“Gangubai Kathiawadi places Alia Bhatt at the front and centre of a narrative that champions sex work but most of all venerates its impeccably styled heroine. Although beautifully filmed and less grandiloquent than some of Bhansali’s other productions, Gangubai Kathiawadi is about as bloodless, more concerned with technical perfection and the showcasing of its star lead than the complexities of the subject matter.”
“Like most Bhansali films, Gangubai Kathiawadi is a visually seductive spectacle, and like he does with all his leading stars, Bhansali mounts Alia Bhatt on a scale so grand that she feels almost cosmic — not of this land and earth. In return, Bhatt graces the film with a powerhouse performance that doesn’t just own the character she is playing, but also fires up the film.”
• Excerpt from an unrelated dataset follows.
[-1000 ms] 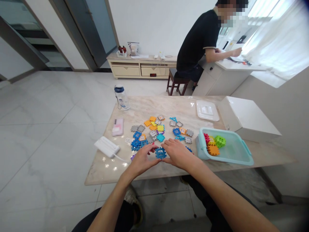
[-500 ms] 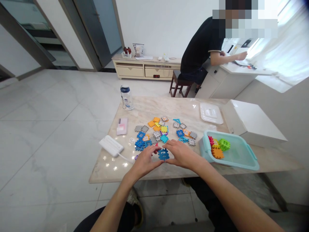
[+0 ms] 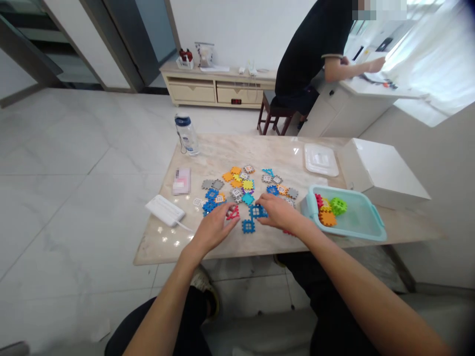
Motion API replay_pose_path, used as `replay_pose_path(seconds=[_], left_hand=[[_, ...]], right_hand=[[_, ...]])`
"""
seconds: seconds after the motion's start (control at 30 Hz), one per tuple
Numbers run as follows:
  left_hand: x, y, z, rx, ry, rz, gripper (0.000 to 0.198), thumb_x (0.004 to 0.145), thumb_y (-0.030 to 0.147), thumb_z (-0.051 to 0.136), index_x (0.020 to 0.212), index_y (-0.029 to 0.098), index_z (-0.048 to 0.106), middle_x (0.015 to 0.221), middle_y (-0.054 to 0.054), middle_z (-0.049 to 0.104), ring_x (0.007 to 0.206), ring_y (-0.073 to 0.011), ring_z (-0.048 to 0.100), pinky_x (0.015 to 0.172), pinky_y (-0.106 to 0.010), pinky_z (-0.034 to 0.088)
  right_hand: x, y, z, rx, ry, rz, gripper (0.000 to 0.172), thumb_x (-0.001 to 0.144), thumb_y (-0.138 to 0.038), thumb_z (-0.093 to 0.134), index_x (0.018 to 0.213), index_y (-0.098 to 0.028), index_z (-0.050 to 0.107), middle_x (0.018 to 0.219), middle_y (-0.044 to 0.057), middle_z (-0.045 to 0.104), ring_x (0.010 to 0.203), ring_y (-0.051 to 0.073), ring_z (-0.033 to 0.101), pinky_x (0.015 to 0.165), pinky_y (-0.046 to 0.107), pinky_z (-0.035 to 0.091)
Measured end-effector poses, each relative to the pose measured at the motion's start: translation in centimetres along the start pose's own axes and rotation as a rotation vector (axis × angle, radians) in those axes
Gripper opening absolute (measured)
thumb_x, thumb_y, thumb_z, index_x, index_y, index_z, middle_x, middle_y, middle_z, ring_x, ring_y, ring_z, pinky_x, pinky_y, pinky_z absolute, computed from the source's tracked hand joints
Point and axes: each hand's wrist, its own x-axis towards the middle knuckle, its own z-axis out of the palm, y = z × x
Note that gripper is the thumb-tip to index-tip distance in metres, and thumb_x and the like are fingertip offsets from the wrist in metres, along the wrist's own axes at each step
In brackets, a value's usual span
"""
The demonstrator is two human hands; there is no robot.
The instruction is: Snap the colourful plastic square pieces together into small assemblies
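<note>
Left hand [image 3: 213, 230] has fingers loosely curled just beside a red plastic interlocking tile [image 3: 232, 212], right hand [image 3: 276, 212] has fingers spread against a blue tile [image 3: 258, 211] on the marble surface [image 3: 174, 242], grip unclear.

A person's head [image 3: 378, 7] is going past the top edge and is showing as fuzzy squares. The pink card [image 3: 181, 181] is blurring too. The right hand [image 3: 277, 212] is hiding part of a blue piece [image 3: 255, 211], so nobody can tell if it is gripping it.
</note>
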Motion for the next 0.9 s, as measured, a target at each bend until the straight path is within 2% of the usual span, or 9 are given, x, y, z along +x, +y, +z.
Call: replay_pose_path(seconds=[0.13,0.23,0.47,0.7,0.8,0.87,0.9], left_hand=[[-0.3,-0.6,-0.9,0.212,0.106,-0.002,0.050,0.105,0.046,0.062,0.150,0.024,0.058,0.145,-0.013,0.069,0.137,-0.0329,0.065,0.114,-0.045,0.054],[-0.7,-0.5,-1.5,0.288,0.150,0.001,0.056,0.104,0.044,0.063,0.155,0.023,0.054,0.148,-0.013,0.067,0.135,-0.0320,0.066,0.107,-0.041,0.058],[-1.0,-0.1,-2.0,0.327,0.154,-0.018,0.051,0.105,0.043,0.061,0.151,0.022,0.056,0.145,-0.012,0.067,0.122,-0.0279,0.071,0.087,-0.034,0.060],[-0.8,0.0,-2.0,0.315,0.150,-0.001,0.048,0.105,0.041,0.062,0.149,0.021,0.057,0.144,-0.012,0.068,0.123,-0.0286,0.070,0.092,-0.036,0.060],[-0.9,-0.1,-2.0,0.317,0.157,0.001,0.044,0.106,0.040,0.060,0.146,0.021,0.060,0.140,-0.011,0.070,0.127,-0.0288,0.069,0.094,-0.036,0.060],[-0.9,-0.1,-2.1,0.306,0.177,-0.006,0.040,0.107,0.038,0.058,0.143,0.022,0.062,0.138,-0.011,0.071,0.127,-0.0280,0.068,0.097,-0.036,0.060],[-1.0,-0.1,-2.2,0.296,0.190,-0.013,0.039,0.107,0.038,0.057,0.142,0.021,0.063,0.137,-0.011,0.071,0.126,-0.0275,0.069,0.099,-0.036,0.060]], right_hand=[[0.2,0.6,1.5,-0.031,-0.038,0.049,0.042,0.094,-0.035,0.082,0.129,-0.014,0.070,0.131,0.015,0.067,0.123,0.027,0.063,0.112,0.037,0.048],[0.4,-0.2,2.8,-0.092,-0.120,-0.007,0.041,0.093,-0.034,0.083,0.127,-0.014,0.070,0.130,0.016,0.067,0.123,0.028,0.062,0.111,0.039,0.049],[0.9,-1.3,3.9,-0.178,-0.189,-0.104,0.042,0.095,-0.037,0.081,0.126,-0.011,0.071,0.129,0.018,0.068,0.122,0.031,0.062,0.106,0.039,0.052],[1.3,-1.2,4.9,-0.152,-0.223,-0.077,0.047,0.093,-0.040,0.084,0.127,-0.009,0.072,0.131,0.020,0.069,0.124,0.033,0.065,0.108,0.042,0.053],[1.3,-0.8,3.7,-0.117,-0.196,-0.071,0.051,0.091,-0.039,0.087,0.129,-0.008,0.072,0.132,0.021,0.070,0.128,0.035,0.065,0.112,0.046,0.053],[0.6,-1.2,1.2,0.021,-0.052,-0.067,0.048,0.096,-0.039,0.082,0.133,-0.012,0.072,0.136,0.019,0.071,0.130,0.033,0.065,0.114,0.049,0.053],[0.0,-1.8,-0.5,0.139,0.074,-0.070,0.043,0.101,-0.042,0.076,0.134,-0.015,0.071,0.136,0.016,0.071,0.131,0.031,0.065,0.116,0.049,0.053]])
“I never considered Alia much of a dancer but her feverish energy in Dholida transcends the screen… Living an inglorious life on her own terms, refusing to let anyone see through her pain and loneliness, exhibiting effrontery and maturity as a defence mechanism, her emotions are visible in fits and bursts. She feels in control only when she is pushing the envelope and herself out of her comfort zone. Working on a movie so intensely can transform an actor. Something in Alia has surely changed after Gangubai. Her entire performance is about proving to herself and not to the world what she can do. And there can be no better artistic evolution than that.”
“Classic Hindi cinema has always had a special relationship with the world’s oldest profession. Courtesans and prostitutes in our films have largely been portrayed as noble souls, with a yen for articulating their miseries and worldview in profound language, with little of the nature of their work seen on screen. Bhansali’s film, firmly rooted in that tradition, is no exception. And so you have the film beginning with Begum Akhtar’s ‘Yeh na thi hamari kismat’ on the soundtrack while in another scene Gangubai is shown reading Ghalib’s poetry.”
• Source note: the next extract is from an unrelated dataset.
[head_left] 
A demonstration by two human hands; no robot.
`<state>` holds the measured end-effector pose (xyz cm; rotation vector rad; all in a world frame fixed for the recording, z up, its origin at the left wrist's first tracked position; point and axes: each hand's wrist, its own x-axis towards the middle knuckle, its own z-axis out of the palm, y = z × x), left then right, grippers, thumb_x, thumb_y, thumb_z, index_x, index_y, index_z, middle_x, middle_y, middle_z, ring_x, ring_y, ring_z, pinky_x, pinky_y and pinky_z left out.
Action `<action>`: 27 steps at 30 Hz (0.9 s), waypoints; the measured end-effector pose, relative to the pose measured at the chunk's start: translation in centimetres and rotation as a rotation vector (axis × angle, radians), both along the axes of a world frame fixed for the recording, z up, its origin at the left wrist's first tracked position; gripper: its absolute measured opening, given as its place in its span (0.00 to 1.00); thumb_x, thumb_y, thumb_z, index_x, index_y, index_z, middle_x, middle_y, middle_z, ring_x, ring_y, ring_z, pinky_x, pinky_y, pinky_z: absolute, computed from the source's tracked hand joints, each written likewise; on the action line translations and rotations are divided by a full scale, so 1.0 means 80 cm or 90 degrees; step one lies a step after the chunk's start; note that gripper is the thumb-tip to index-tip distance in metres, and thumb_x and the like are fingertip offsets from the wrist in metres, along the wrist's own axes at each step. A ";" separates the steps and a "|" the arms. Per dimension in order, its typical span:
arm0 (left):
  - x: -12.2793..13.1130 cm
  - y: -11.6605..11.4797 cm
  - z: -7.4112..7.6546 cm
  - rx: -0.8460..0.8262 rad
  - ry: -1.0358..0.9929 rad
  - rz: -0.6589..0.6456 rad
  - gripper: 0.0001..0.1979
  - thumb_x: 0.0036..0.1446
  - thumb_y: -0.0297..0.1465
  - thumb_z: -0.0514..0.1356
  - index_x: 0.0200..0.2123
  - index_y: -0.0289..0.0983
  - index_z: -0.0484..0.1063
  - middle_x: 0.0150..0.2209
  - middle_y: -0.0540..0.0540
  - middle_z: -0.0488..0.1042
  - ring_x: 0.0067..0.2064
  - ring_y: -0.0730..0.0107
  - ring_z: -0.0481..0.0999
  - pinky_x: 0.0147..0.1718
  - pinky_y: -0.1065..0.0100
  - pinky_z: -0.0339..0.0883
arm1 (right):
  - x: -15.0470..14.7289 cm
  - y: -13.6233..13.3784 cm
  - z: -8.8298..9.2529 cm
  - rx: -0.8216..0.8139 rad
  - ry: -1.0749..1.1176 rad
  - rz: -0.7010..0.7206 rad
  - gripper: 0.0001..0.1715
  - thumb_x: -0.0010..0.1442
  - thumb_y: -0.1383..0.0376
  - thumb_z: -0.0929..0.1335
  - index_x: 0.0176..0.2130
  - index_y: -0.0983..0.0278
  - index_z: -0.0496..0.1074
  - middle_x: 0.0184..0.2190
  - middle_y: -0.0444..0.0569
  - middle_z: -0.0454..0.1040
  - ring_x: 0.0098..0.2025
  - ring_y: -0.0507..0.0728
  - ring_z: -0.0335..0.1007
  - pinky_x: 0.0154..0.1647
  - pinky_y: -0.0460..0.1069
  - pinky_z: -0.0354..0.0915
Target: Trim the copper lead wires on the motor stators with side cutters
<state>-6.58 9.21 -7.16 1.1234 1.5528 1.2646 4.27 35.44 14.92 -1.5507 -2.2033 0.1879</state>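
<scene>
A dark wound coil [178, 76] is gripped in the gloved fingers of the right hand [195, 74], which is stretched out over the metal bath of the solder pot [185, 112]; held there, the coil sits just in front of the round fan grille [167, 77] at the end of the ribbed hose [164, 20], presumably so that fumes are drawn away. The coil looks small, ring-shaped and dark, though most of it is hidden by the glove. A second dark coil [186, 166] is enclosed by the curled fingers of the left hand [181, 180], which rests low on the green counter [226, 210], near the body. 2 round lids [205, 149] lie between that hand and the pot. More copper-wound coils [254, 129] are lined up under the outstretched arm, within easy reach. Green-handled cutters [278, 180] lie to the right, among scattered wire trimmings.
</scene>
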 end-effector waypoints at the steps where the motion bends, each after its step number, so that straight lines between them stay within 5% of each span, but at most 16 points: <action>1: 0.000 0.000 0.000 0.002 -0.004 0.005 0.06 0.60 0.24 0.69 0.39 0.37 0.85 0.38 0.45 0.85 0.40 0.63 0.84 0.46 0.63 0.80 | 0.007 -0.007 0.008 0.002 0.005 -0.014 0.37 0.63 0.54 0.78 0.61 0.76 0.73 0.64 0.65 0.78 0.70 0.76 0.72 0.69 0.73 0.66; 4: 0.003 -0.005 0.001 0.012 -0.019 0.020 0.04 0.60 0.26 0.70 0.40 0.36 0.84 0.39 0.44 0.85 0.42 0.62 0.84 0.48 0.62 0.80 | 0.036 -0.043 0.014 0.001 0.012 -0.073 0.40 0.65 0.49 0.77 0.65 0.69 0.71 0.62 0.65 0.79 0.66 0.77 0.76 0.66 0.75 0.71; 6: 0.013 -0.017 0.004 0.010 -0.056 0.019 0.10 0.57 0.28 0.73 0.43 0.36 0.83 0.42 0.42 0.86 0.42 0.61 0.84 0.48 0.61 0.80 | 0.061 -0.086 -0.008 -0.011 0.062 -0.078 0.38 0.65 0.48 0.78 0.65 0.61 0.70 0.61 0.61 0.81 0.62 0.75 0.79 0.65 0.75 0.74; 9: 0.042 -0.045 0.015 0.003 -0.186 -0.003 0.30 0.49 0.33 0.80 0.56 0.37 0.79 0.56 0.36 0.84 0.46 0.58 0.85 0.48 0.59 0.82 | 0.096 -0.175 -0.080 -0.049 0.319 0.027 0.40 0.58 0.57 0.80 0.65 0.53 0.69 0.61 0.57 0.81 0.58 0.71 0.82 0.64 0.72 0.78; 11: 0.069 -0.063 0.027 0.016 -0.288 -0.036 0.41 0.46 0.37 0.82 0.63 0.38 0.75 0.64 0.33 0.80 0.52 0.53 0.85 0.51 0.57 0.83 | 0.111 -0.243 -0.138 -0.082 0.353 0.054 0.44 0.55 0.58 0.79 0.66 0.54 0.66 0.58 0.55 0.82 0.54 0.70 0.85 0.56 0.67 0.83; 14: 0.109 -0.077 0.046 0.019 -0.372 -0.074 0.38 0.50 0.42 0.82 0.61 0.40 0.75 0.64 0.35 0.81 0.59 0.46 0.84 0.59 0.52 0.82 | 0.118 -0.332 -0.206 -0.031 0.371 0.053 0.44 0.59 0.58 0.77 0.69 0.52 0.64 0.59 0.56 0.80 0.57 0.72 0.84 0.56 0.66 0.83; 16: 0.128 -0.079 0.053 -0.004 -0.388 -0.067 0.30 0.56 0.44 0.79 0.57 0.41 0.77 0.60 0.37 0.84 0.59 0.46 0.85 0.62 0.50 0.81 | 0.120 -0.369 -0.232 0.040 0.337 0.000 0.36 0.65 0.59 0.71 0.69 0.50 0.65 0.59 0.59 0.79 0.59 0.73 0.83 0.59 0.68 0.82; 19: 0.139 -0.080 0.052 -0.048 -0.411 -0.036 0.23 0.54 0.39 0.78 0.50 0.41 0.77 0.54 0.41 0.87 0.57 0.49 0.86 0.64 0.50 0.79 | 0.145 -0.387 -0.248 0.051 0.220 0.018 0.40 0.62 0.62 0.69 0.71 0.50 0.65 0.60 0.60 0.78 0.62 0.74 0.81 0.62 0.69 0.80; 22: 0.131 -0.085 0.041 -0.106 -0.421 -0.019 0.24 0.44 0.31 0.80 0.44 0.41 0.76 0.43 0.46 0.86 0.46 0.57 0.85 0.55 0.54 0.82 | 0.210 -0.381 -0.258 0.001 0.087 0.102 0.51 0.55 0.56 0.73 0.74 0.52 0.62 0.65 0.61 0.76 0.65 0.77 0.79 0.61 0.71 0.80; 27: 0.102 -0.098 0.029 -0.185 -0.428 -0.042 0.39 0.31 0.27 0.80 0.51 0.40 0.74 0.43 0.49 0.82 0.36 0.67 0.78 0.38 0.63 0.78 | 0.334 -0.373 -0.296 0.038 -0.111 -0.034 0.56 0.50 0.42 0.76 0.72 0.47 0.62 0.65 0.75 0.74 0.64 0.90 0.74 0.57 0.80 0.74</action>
“The only way you can enjoy Sanjay Leela Bhansali’s Gangubai Kathiawadi is to embrace its extravagantly-constructed universe — the elaborate sets that make up the red-light area of Kamathipura that becomes the location of most of the film’s run-time, the frames which look like art deco paintings, and, most crucially, the very youthful and very fair-and-lovely Alia Bhatt.”
“Really, when was the last time you saw, practically an underworld film, as a feminine story; or indeed the mafia as a feminine genre? Which explains a largely women audience in the first day, first day show (FDFS) of Gangubai Kathiawadi in the theatre I’m at. And that’s rare.”
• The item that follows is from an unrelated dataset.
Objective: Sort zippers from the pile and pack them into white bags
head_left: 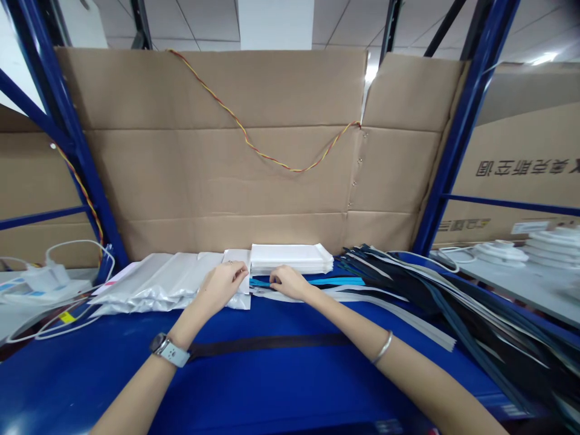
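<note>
My left hand [222,282], with a ring on one finger, is closed, thumb and fingertips together, at the right end of a row of white plastic bags [167,278]. Whatever it pinches, if anything, is too small to make out. Just to its right, my right hand [289,283] is curled closed over white strips [380,302] and bright blue strips [335,281]; its fingertips are partly hidden, so I cannot tell what is in them. Behind both hands lies a stack of flat white packets [290,260]. A gap separates the two hands.
Long dark strips [435,296] are heaped on the right of the blue tabletop [272,386]. A black band [272,343] crosses it. Cardboard [217,181] backs the table between blue posts [86,157]. White cables and plugs [45,275] lie at left; white coils [553,248] stand at right.
</note>
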`<state>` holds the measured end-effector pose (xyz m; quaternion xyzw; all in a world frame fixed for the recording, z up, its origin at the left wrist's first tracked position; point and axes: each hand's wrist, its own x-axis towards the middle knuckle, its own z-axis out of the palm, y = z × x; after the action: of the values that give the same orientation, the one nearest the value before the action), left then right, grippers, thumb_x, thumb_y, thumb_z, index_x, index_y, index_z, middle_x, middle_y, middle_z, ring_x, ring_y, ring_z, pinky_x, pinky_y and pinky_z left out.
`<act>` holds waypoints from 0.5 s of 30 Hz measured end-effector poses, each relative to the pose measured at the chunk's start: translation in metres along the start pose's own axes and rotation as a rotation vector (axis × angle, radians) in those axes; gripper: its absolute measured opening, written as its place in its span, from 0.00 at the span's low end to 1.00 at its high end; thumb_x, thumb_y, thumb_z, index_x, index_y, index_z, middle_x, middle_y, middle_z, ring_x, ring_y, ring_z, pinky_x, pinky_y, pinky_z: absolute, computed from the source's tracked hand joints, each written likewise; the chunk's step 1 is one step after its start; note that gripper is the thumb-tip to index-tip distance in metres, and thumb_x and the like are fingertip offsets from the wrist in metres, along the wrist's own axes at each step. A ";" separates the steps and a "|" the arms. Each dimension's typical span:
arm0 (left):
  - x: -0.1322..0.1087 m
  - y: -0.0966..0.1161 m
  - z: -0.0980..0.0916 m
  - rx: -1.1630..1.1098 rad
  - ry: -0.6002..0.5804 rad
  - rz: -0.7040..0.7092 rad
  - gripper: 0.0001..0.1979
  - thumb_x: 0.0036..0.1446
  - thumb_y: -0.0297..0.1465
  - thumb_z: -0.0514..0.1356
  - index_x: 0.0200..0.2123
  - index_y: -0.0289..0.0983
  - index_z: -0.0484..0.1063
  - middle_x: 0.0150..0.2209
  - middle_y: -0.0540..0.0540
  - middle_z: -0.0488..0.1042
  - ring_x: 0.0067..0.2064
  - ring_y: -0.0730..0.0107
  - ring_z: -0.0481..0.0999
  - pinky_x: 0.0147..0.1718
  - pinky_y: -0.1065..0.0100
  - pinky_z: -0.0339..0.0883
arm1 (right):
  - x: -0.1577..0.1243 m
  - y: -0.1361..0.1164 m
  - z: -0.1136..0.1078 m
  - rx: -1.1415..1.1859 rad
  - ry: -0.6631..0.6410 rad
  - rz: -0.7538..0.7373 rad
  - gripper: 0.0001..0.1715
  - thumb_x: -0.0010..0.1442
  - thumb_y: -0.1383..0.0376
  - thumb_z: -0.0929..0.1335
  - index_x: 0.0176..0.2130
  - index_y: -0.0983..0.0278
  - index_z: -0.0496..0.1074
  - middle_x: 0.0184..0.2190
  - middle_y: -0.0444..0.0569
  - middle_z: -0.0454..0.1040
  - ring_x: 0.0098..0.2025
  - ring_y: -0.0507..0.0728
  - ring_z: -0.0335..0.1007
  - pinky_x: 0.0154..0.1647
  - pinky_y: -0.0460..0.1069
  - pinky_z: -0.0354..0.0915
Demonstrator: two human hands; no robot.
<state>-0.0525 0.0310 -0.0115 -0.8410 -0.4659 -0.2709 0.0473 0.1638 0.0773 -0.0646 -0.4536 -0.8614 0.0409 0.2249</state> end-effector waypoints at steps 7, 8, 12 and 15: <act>0.004 0.004 0.013 -0.204 0.052 0.108 0.11 0.59 0.28 0.51 0.39 0.39 0.73 0.39 0.45 0.74 0.43 0.64 0.70 0.45 0.61 0.62 | -0.005 0.005 -0.029 0.135 0.071 0.003 0.15 0.61 0.67 0.58 0.29 0.67 0.68 0.26 0.47 0.71 0.29 0.51 0.65 0.33 0.45 0.58; 0.003 0.006 0.014 -0.231 0.072 0.104 0.11 0.59 0.28 0.51 0.40 0.39 0.72 0.40 0.45 0.74 0.44 0.64 0.70 0.45 0.60 0.62 | -0.008 0.004 -0.036 0.181 0.063 -0.008 0.15 0.62 0.66 0.57 0.30 0.66 0.67 0.25 0.46 0.70 0.28 0.51 0.65 0.31 0.45 0.58; 0.001 0.020 0.015 -0.384 0.131 -0.030 0.14 0.58 0.31 0.53 0.47 0.39 0.68 0.43 0.44 0.71 0.41 0.64 0.69 0.40 0.61 0.64 | -0.027 -0.002 -0.060 0.481 -0.021 -0.066 0.13 0.63 0.59 0.58 0.31 0.65 0.63 0.20 0.40 0.61 0.22 0.49 0.59 0.25 0.43 0.56; -0.003 0.030 0.009 -0.670 0.035 -0.178 0.18 0.58 0.39 0.53 0.49 0.38 0.67 0.46 0.42 0.69 0.41 0.63 0.68 0.36 0.65 0.63 | -0.039 -0.010 -0.070 0.559 -0.022 -0.103 0.14 0.63 0.58 0.59 0.30 0.64 0.61 0.20 0.40 0.58 0.23 0.49 0.56 0.26 0.44 0.55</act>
<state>-0.0256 0.0148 -0.0155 -0.7612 -0.4217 -0.4261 -0.2474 0.2051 0.0309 -0.0133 -0.3292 -0.8410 0.2701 0.3337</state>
“Two main forces propel this drama, Bhansali and Bhatt, the literal and the literary…. The pace, the performance, the tonality – they are all in sync…. Bhatt – by far – is the best actor in Hindi commercial cinema, but here she’s sensational, even by her own standards. Her command on the craft is just so assured – so light and sublime – that it produces a bewitching effect.”
“I am no fan of SLB, thanks to his distortion of Saratchandra’s novel in Devdas, his dancification (I just coined the word) of the Peshwa in Bajirao Mastani, and the glorification of Sati in Padmaavat. But I have to reluctantly confess that I can’t find too much to fault in his latest offering… Alia Bhatt is a tad too young and pretty for the part, but she delivers admirably in a demanding role.”